In [None]:
import pandas as pd
import numpy as np
import plotly.graph_objects as go
from datetime import datetime, timedelta
pd.options.display.max_rows = 100

In [None]:
pv_models = [
    "model_1",
    "model_2"
]

model_mapping = {
    "model_1":"model_1_rename",
    "model_2":"model_2_rename",
}

pvlive_df = pd.read_csv("../pvlive_2016_2023.csv")

In [None]:
def calculate_mae_for_forecast_horizons(pv_models, df_actual, min_end_datetime_utc=None):
    mae_results = []  # List to store MAE results for each model

    # Load data
    for pv_model in pv_models:
        print(pv_model)
        try:
            df_forecast = pd.read_csv("../data/" + pv_model + ".csv.gz")
        except FileNotFoundError:
            df_forecast = pd.read_csv("../data/" + pv_model + ".csv")
        merged_df = pd.merge(df_forecast, df_actual, on='end_datetime_utc', suffixes=('_forecast', '_actual'))

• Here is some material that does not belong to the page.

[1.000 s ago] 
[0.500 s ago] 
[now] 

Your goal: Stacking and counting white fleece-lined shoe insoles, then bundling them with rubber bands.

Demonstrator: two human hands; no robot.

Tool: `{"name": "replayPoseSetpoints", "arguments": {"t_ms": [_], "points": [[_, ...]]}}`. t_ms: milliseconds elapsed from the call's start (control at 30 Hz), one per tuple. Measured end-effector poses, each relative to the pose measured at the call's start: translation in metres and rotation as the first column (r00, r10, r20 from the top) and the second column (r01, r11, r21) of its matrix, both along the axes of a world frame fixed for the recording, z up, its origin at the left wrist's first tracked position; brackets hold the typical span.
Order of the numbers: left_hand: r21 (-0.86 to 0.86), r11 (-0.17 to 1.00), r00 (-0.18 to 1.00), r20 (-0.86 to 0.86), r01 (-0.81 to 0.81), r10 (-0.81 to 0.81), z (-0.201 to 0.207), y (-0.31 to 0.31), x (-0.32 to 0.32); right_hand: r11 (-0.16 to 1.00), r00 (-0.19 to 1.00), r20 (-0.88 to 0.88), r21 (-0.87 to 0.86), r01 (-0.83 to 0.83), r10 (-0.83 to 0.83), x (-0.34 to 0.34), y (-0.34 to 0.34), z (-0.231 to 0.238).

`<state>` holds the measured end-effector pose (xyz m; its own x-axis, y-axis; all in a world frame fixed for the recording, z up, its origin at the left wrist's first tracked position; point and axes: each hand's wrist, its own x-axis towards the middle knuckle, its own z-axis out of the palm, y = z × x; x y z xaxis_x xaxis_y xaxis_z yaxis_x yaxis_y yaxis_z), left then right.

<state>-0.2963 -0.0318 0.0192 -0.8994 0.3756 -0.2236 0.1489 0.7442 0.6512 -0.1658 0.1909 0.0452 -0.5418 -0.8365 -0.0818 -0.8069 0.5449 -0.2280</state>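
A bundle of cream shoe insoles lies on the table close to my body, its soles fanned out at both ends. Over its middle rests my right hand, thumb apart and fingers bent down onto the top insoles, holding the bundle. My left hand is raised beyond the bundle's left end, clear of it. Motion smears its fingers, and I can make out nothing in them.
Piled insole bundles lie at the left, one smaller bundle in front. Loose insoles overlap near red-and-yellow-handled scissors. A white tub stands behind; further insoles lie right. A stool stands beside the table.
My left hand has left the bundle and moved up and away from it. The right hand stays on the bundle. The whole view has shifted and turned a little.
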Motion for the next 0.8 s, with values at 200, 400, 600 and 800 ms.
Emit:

        # Filter the merged dataframe by the minimum end_datetime_utc if provided
        if min_end_datetime_utc is not None:
            merged_df['end_datetime_utc'] = pd.to_datetime(merged_df['end_datetime_utc'])
            merged_df = merged_df[merged_df['end_datetime_utc'] >= min_end_datetime_utc]

            # Here is the option to also have a max end datetime as well
            # max_end_datetime_utc = pd.to_datetime("2020-01-01 00:00:00").tz_localize('UTC')
            # merged_df = merged_df[merged_df['end_datetime_utc'] <= max_end_datetime_utc]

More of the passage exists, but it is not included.